*Activity*
Report every line of the records that contains the word "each".

Dataset records:
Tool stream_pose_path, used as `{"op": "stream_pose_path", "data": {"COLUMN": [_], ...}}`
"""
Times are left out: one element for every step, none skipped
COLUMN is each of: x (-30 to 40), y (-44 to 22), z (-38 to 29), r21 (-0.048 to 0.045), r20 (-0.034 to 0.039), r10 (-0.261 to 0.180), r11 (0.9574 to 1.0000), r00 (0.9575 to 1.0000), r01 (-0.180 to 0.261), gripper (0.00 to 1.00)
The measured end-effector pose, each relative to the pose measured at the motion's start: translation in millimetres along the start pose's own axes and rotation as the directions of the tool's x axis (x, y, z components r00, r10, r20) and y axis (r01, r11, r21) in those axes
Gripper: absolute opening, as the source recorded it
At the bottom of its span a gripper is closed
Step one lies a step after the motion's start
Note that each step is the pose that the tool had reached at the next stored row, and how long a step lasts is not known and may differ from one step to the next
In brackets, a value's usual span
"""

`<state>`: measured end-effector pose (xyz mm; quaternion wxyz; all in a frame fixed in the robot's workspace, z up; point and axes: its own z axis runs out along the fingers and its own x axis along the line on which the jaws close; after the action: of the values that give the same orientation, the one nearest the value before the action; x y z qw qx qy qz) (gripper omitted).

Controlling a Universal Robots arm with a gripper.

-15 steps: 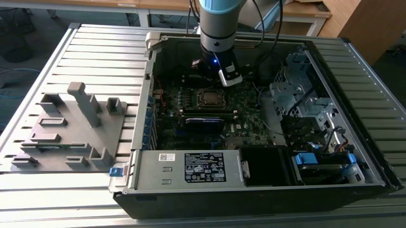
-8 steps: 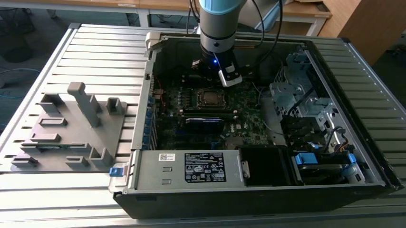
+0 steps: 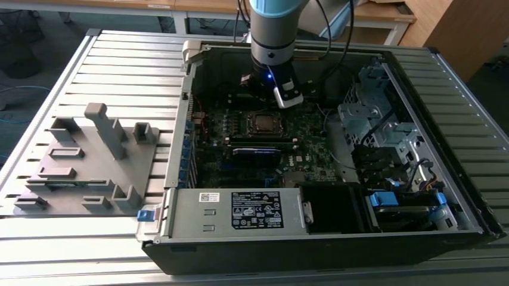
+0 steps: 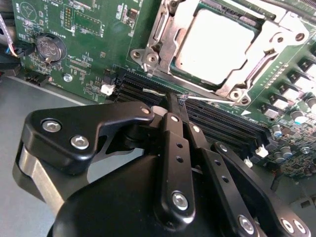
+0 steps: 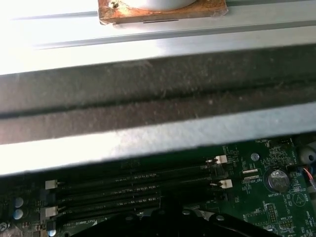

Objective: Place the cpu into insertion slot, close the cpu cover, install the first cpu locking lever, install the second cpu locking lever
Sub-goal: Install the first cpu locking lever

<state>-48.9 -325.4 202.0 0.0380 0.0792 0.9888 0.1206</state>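
gripper [image 4: 176, 100]: fingers together, tips at locking lever [image 4: 212, 99]
cpu cover [image 4: 272, 35]: down over cpu [image 4: 217, 42]
risk: lever slipping off tips, springing up

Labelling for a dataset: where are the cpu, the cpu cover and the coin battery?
cpu [image 4: 217, 44]: second wrist view, top's centre.
cpu cover [image 4: 274, 38]: second wrist view, side bar.
coin battery [image 4: 52, 47]: second wrist view, face.

cpu [image 4: 212, 47] in insertion slot [image 4: 148, 57], gripper [image 4: 177, 98] beside it over memory slots [image 4: 222, 124], all inside case [image 3: 318, 253]
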Motion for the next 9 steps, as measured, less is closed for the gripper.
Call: {"op": "stream_pose_path", "data": {"x": [0.0,0.0,0.1,0.1,0.2,0.2,0.2,0.2,0.2], "y": [0.4,0.4,0.3,0.3,0.2,0.2,0.1,0.0,0.0], "z": [0.2,0.4,0.5,0.8,1.1,1.5,1.9,2.3,2.6], "r21": [-0.0001,0.0000,0.0001,0.0000,-0.0001,-0.0002,-0.0003,0.0000,0.0010], "r20": [0.0001,0.0002,0.0006,0.0015,0.0025,0.0038,0.0052,0.0064,0.0069], "r10": [0.000,0.000,0.000,0.000,0.000,0.000,-0.001,-0.001,-0.001], "r11": [1.0000,1.0000,1.0000,1.0000,1.0000,1.0000,1.0000,1.0000,1.0000], "r00": [1.0000,1.0000,1.0000,1.0000,1.0000,1.0000,1.0000,1.0000,1.0000], "r01": [0.000,0.000,0.000,0.000,0.000,0.000,0.001,0.001,0.001], "gripper": [0.10,0.10,0.10,0.10,0.10,0.10,0.10,0.10,0.10]}}
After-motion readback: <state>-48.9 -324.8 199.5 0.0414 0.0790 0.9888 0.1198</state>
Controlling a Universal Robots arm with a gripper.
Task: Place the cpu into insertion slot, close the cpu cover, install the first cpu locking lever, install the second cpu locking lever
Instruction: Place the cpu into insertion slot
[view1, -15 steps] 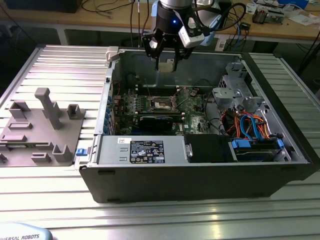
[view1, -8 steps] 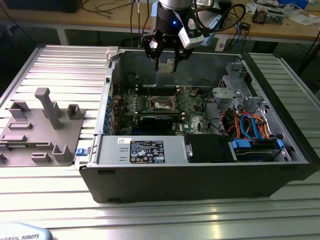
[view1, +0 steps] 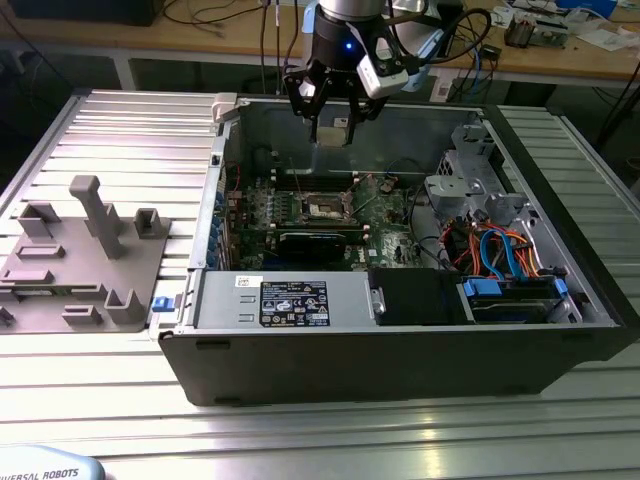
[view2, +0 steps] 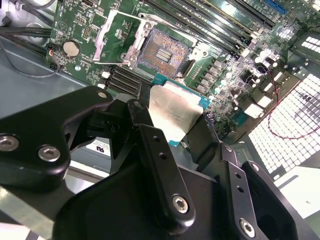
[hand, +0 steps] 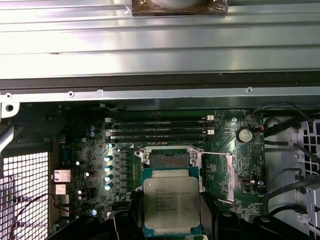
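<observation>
My gripper (view1: 332, 128) hangs over the back wall of the open computer case (view1: 400, 350), shut on the cpu (view1: 333, 133). In both wrist views the cpu (view2: 172, 112) (hand: 172, 202) is a silver-topped square chip on a green base, clamped by its two sides between my black fingers (view2: 141, 112). The insertion slot (view2: 162, 47) (hand: 170, 160) (view1: 322, 207) lies bare on the green motherboard (hand: 225, 130), well below the chip and apart from it. Beside the slot the cpu cover (view2: 102, 37) (hand: 230, 172) stands swung up, and a thin locking lever (hand: 215, 154) is raised next to it.
Memory slots (hand: 157, 127) run along one side of the socket. A long black card (view1: 315, 240) crosses the board near the power supply (view1: 290, 300). Drive cage and coloured cables (view1: 500, 250) occupy the exterior view's right. A grey fixture (view1: 85, 250) stands outside the case on the exterior view's left.
</observation>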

*Response*
COLUMN is each of: x (-30 to 40), y (-44 to 22), z (-38 to 29), r21 (-0.048 to 0.045), r20 (-0.034 to 0.039), r10 (-0.261 to 0.180), r11 (0.9574 to 1.0000), r00 (0.9575 to 1.0000), r01 (-0.180 to 0.261), gripper (0.00 to 1.00)
The measured end-effector pose, each relative to the pose measured at the motion's start: translation in millimetres along the start pose's own axes and rotation as the directions of the tool's x axis (x, y, z components r00, r10, r20) and y axis (r01, r11, r21) in those axes
Note that each step is the pose that the tool had reached at the next stored row, and how long a step lasts is not known and may differ from one step to the next

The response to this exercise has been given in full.